## WHAT THE EXERCISE ASKS
Please output every line of the material as it stands, without the pictures.
---- GIVEN DATA
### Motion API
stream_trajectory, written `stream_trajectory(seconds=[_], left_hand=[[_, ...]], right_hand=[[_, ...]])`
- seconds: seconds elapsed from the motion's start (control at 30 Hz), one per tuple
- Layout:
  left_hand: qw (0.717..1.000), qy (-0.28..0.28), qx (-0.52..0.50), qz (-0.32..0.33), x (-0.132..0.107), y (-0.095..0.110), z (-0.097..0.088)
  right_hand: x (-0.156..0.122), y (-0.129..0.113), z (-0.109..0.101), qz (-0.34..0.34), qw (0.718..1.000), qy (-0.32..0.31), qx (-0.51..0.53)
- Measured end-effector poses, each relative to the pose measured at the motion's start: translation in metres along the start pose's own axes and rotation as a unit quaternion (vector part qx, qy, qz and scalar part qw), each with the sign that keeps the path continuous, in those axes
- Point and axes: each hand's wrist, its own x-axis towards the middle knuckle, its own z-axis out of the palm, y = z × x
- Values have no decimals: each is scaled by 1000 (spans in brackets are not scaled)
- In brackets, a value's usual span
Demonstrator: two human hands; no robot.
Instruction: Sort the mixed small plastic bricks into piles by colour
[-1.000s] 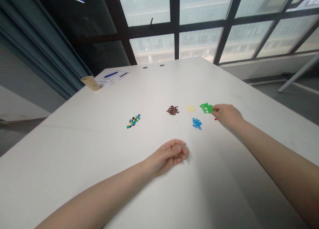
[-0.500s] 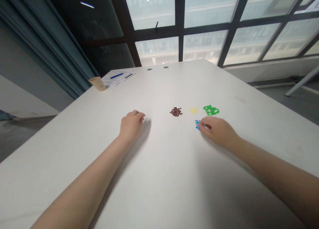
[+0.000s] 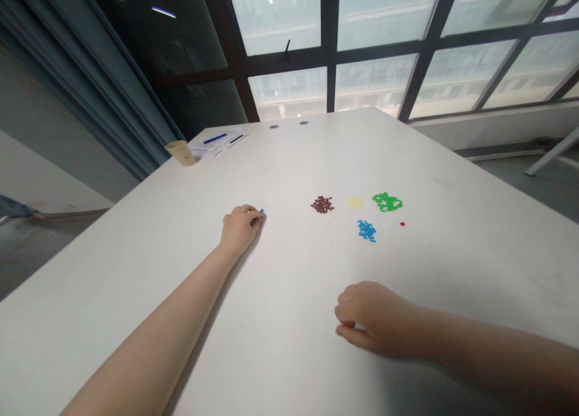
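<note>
small dark pieces are pinched in the left hand, held well apart from the curled right hand; the brown heap, yellow heap, green heap and blue heap are already sorted on the table.

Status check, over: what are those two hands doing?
Left hand: fingers on small blue and dark pieces. Right hand: curled, grip unclear. Blue pile and green pile lie beyond, touching neither hand.

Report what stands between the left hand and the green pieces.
The brown pieces and then the yellow pieces, both small piles on the white table, lie roughly in line between the left hand and the green pieces.
</note>
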Motion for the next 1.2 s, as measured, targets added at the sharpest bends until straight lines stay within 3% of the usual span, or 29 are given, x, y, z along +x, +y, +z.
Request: stream_trajectory(seconds=[0.13, 0.23, 0.37, 0.47, 0.53, 0.6, 0.73, 0.97, 1.07, 1.2], left_hand=[[998, 12, -59, 15, 0, 5, -5], [986, 31, -164, 2, -5, 29, -19], [942, 28, -335, -2, -27, 82, -39], [892, -13, -451, 20, -50, 117, -42], [863, -30, -503, 18, -63, 129, -39], [852, -45, -521, 28, -71, 134, -35], [873, -52, -477, 89, -76, 131, -30], [915, 63, -319, 240, -74, 127, -27], [919, 72, -295, 253, -74, 127, -27], [918, 78, -282, 267, -73, 126, -27]], right_hand=[[0, 0, 2, -1, 1000, 2, 7], [0, 0, 1, 1, 1000, 3, 15], [0, 0, 1, 5, 1000, 0, 27], [-1, 0, 1, 8, 1000, 3, 30], [-1, 1, 2, 9, 999, 6, 32], [-2, 1, 2, 11, 999, 8, 34], [-2, 1, 1, 18, 999, 5, 37], [0, 1, 2, 21, 997, 15, 75], [2, 3, 1, 73, 986, 86, 120], [4, 10, -2, 145, 943, 258, 153]])
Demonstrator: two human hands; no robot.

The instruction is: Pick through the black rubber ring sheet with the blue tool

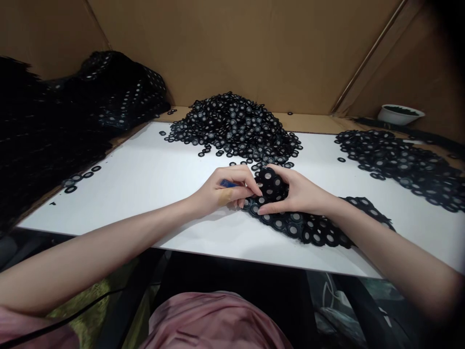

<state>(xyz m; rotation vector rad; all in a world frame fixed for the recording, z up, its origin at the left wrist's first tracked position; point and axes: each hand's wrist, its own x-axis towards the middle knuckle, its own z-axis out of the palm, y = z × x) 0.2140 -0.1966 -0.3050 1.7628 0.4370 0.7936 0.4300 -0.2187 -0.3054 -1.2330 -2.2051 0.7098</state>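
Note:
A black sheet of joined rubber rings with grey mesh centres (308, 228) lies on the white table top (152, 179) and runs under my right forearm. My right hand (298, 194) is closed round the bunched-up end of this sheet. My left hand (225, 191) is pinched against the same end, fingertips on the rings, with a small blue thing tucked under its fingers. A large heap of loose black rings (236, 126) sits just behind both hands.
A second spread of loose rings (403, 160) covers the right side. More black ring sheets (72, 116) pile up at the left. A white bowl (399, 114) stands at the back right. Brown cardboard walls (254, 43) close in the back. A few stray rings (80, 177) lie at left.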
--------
## SOLUTION FOR THIS TASK
### Motion API
stream_trajectory, written `stream_trajectory(seconds=[_], left_hand=[[_, ...]], right_hand=[[_, ...]])`
- seconds: seconds elapsed from the motion's start (control at 30 Hz), one per tuple
- Layout:
  left_hand: qw (0.717..1.000), qy (-0.28..0.28), qx (-0.52..0.50), qz (-0.32..0.33), x (-0.132..0.107), y (-0.095..0.110), z (-0.097..0.088)
  right_hand: x (-0.156..0.122), y (-0.129..0.113), z (-0.109..0.101), qz (-0.34..0.34), qw (0.718..1.000), qy (-0.32..0.31), qx (-0.51..0.53)
- Measured end-effector poses, each relative to the pose measured at the motion's start: translation in metres along the start pose's own axes and rotation as a unit quaternion (vector part qx, qy, qz and scalar part qw), each with the sign that keeps the path continuous, in those axes
- Point and axes: each hand's wrist, its own x-axis towards the middle knuckle, its own z-axis out of the palm, y = z × x
- Values have no decimals: each is scaled by 1000 (spans in brackets are not scaled)
- In brackets, a value's usual span
Demonstrator: two human hands; no robot.
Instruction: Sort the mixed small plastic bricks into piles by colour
[-1.000s] 
[-0.500s] 
[+0.000s] 
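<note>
small dark pieces are pinched in the left hand, held well apart from the curled right hand; the brown heap, yellow heap, green heap and blue heap are already sorted on the table.

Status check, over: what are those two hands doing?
Left hand: fingers on small blue and dark pieces. Right hand: curled, grip unclear. Blue pile and green pile lie beyond, touching neither hand.

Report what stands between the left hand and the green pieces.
The brown pieces and then the yellow pieces, both small piles on the white table, lie roughly in line between the left hand and the green pieces.
</note>
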Motion for the next 1.2 s, as measured, targets added at the sharpest bends until straight lines stay within 3% of the usual span, or 29 are given, x, y, z along +x, +y, +z.
Request: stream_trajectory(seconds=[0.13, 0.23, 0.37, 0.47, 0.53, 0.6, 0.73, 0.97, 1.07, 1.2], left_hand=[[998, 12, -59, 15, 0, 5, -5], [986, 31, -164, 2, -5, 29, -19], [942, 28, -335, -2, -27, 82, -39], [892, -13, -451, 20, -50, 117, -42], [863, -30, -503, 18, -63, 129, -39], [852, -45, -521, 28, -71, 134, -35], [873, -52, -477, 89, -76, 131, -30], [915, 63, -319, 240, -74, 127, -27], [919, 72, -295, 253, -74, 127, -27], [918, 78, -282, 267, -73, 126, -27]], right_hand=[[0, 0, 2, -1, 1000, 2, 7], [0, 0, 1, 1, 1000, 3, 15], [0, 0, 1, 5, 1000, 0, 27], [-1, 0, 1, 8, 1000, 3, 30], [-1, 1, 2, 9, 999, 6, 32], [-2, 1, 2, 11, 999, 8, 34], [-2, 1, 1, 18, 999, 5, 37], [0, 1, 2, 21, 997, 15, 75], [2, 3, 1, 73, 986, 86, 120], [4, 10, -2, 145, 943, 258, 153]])
Demonstrator: two human hands; no robot.

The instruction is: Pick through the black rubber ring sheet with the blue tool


<state>(xyz m; rotation vector rad; all in a world frame fixed for the recording, z up, its origin at the left wrist's first tracked position; point and axes: each hand's wrist, its own x-axis towards the middle knuckle, its own z-axis out of the palm, y = z × x) 0.2140 -0.1966 -0.3050 1.7628 0.4370 0.7936 0.4300 -0.2187 -0.3054 -1.2330 -2.2051 0.7098</state>
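Note:
A black sheet of joined rubber rings with grey mesh centres (308, 228) lies on the white table top (152, 179) and runs under my right forearm. My right hand (298, 194) is closed round the bunched-up end of this sheet. My left hand (225, 191) is pinched against the same end, fingertips on the rings, with a small blue thing tucked under its fingers. A large heap of loose black rings (236, 126) sits just behind both hands.
A second spread of loose rings (403, 160) covers the right side. More black ring sheets (72, 116) pile up at the left. A white bowl (399, 114) stands at the back right. Brown cardboard walls (254, 43) close in the back. A few stray rings (80, 177) lie at left.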

The requested output is complete.